Chłopców, od momentu trafienia do szkoły, dzielono na drużyny, które były dla nich jak rodzina. Razem dorastali i spędzali ze sobą większość czasu. Jednakże mieli prawo do kąpieli tylko i wyłącznie raz w miesiącu („skóra pozbawiona kąpieli i olejków, twardniała im”), a do posiłków, tak, aby się nie przejeść. Po ukończeniu 16. roku życia, grupy zaczynają tworzyć gotowy szereg hoplici – falangę. W wieku 20 lat, przechodzili próbę dojrzałości: ukrywali się przez rok w górach, jedli to, co znaleźli lub ukradli, a ich jedynym uzbrojeniem był miecz. Potem zostanie wojownikiem. Szkolą się aż do ukończenia 30 lat. Efektem jest to, że na lądzie, z armią spartańską, choć nieliczną, nikt nie ma najmniejszych szans.
„Siostra Lizandra, 15-letnia Kleis, mieszka w domu. Codziennie ćwiczy biegi, skoki, rzut dyskiem i zapasy. Uczy się także prowadzenia domu, tak, aby zostać wzorową żoną i matką.”
Każda spartańska dziewczynka uczyła się walczyć mieczem i rzucać włócznią. Kobiety musiały być przygotowane do stłumienia powstania niewolników, gdyby wybuchło ono podczas wyprawy mężczyzn za granicę.
Spartanin po ukończeniu 40 lat przechodził na tzw. emeryturę wojskową. Miał w końcu prawo do zamieszkania w Sparcie.

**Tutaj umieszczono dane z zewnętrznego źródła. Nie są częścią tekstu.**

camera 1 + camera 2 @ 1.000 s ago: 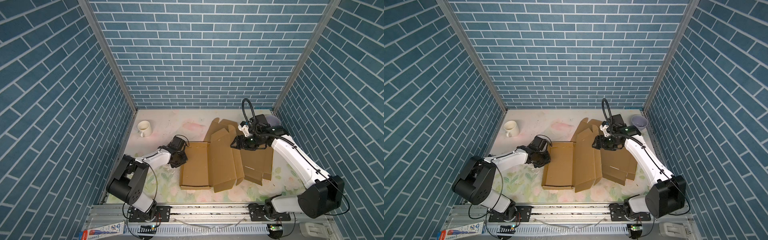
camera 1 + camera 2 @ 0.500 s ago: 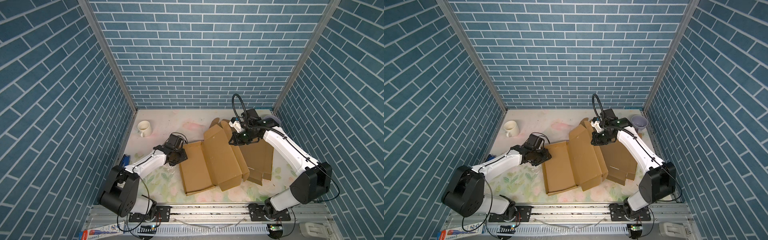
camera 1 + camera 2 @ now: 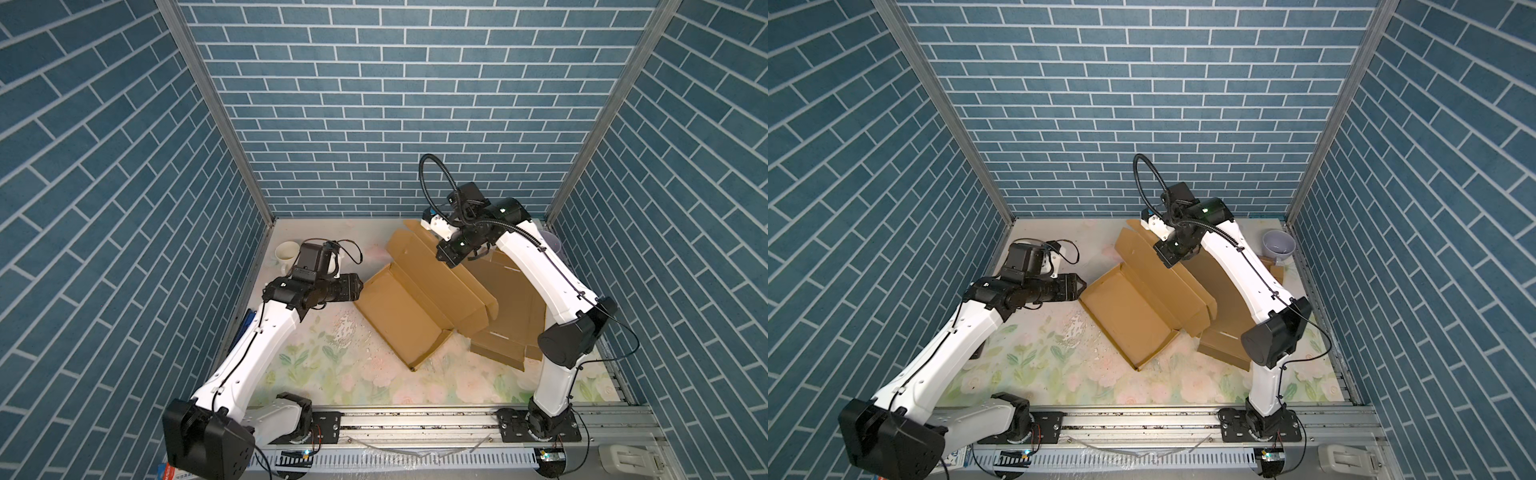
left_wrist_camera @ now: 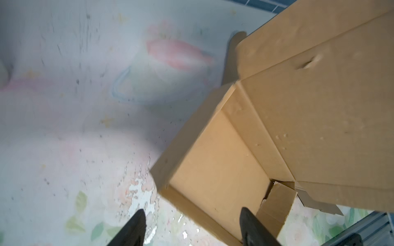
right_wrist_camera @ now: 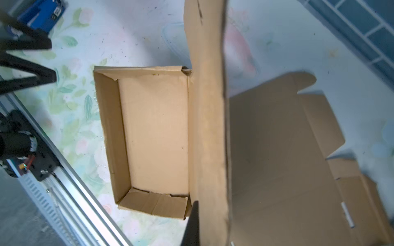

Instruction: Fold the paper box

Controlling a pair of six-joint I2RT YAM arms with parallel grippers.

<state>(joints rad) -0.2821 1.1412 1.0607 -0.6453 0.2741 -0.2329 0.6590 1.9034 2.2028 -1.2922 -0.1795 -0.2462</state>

Dotychczas, jeśli mężczyzna był w zawartym związku małżeńskim, mógł odwiedzać żonę, jedynie po kryjomu. Cały czas musiał jednak spędzać z towarzyszami. Każdy z nich otrzymywał wtedy idealnie równą działkę ziemi oraz miał prawo założyć rodzinę, jeśli do tej pory tego nie zrobił.
Okrucieństwo Spartan brało się zapewne stąd, że żyli oni w nieustannym poczuciu zagrożenia. Utworzyli bowiem swe państwo na ziemiach odebranych ich wcześniejszym mieszkańcom, których uznali za niewolników (niższą warstwę społeczną nazywaną Hoplitami). Było ich dużo więcej niż Spartan, a więc czekali tylko na to, aby wzniecić bunt przeciwko swym panom. Dlatego Spartanie utrzymywali najsłynniejszą w Grecji armię, a każdy chłopiec oraz każda dziewczynka musieli być silni i sprawni fizycznie. Wszyscy mężczyźni zostawali żołnierzami, a kobiety matkami przyszłych wojowników.